Criança precisa de organização para aprender a ser organizada. Se os adultos não se dispuserem a ajudá-la organizando o ambiente e o tempo e exigindo-lhes o cumprimento da rotina, não será espontaneamente que a criança o fará. Não se nasce organizado, não se nasce responsável, fica-se porque se aprende com bons modelos, com a exigência e a necessidade.
“O adulto não deve ´engatinhar` é a criança que precisa ´andar`. Mas se todo a sua volta engatinharem, que motivo terá ela para levantar?” (Yves de La Taille)
A criança necessita querer ser excelente naquilo que faz; não ser melhor do que o outro, mas ser melhor do que ela mesma era. Atiçar nas crianças a competição com o outro é ancorá-los ao seu próprio “umbigo”, o “eu melhor do que ele” deve ser substituído pelo eu melhor do o que o eu de ontem; sempre podemos fazer melhor o que sabemos. Até porque é impossível ser melhor do que os outros em tudo. Aprender a perder é imprescindível na infância para que o ego adulto cresça forte superando conflitos e perdas.
Segundo Adler, a tendência natural da criança a se tornar adulta pode ser ajudada ou dificultada pela influência dos adultos e da sociedade.
“As crianças mimadas sentem-se sempre ameaçadas e em país inimigo quando se encontram fora do círculo onde são mimadas .” (Adler ,1938)
O perigo do excesso de mimo está em passar à criança a ideia de que ela merece sempre ser o centro das atenções, que é perfeita. Essa atitude faz com que a criança construa uma autoestima artificial e, quando ela entra em contato com pessoas estranhas ao seu círculo familiar venha a sofrer as consequências deste tipo de excesso de atenção e valorização.
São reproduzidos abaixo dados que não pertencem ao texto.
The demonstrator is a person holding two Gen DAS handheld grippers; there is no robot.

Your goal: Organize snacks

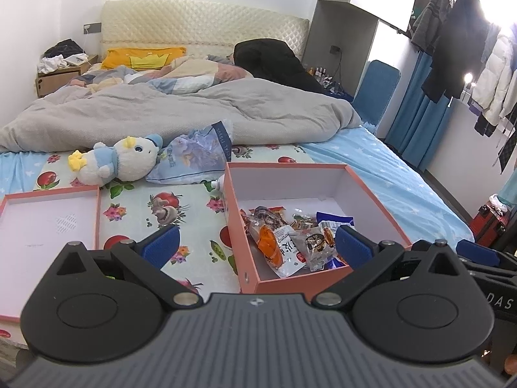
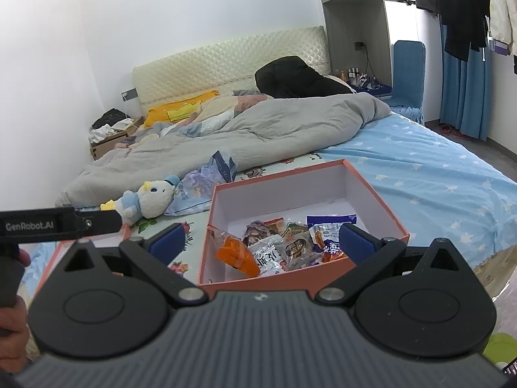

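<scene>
An orange box [image 1: 237, 236] [image 2: 206, 252] with white inside sits on the bed and holds several snack packets [image 1: 284, 242] [image 2: 278, 245]: an orange one, a white one, brown ones and a dark blue one. Its matching lid [image 1: 48, 223] lies upturned to the left, with only a corner of that lid [image 2: 126, 231] showing in the right wrist view. My left gripper [image 1: 257, 242] hovers open over the box's near left wall. My right gripper [image 2: 261, 242] hovers open above the box's near side. Both hold nothing.
A white and blue plush duck [image 1: 119, 161] [image 2: 147, 200] and a blue tissue pack [image 1: 197, 155] [image 2: 206, 177] lie behind the box. A grey duvet [image 1: 181, 113] covers the far bed. Clothes [image 1: 458, 48] hang at the right. A hand [image 2: 13, 329] holds the left gripper's handle.
</scene>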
Segundo Yves La Taille “o resultado deste confronto é sempre infeliz: pode traduzir-se numa profunda desestruturação da personalidade ou numa perigosa preservação da autoimagem artificialmente construída por meio da negação dos fracassos e da legitimidade dos juízos alheios, com consequente mergulho numa vida fantasiosa.” (2002)
Uma autoimagem positiva não pode ser construída alienada da realidade e fora do convívio e das relações com a sociedade. Equilíbrio nas relações e estímulo para que a criança possa superar-se e tenta alcançar além dos seus atuais limites é a grande saída. Respeito pelo outro, cumprimento de regras, limites bem estabelecidos, organização na rotina e amor, muito amor, são fundamentais para a educação de mentes sadias e inteligentes. Dar amor é também dizer não! Dar amor é ensinar a viver!
Yves de La Taille (França) – É Professor Titular do Departamento de Psicologia da Aprendizagem, do Desenvolvimento e da Personalidade do Instituto de Psicologia da Universidade de São Paulo (USP). Ministra aulas de Psicologia do Desenvolvimento e desenvolve suas pesquisas na área de Psicologia Moral (desenvolvimento moral).
Alfred Adler (1870 – 1837 – Áutria) – Medico Psiquiatra, Filósofo e Psicólogo, fundador da psicologia do desenvolvimento individual.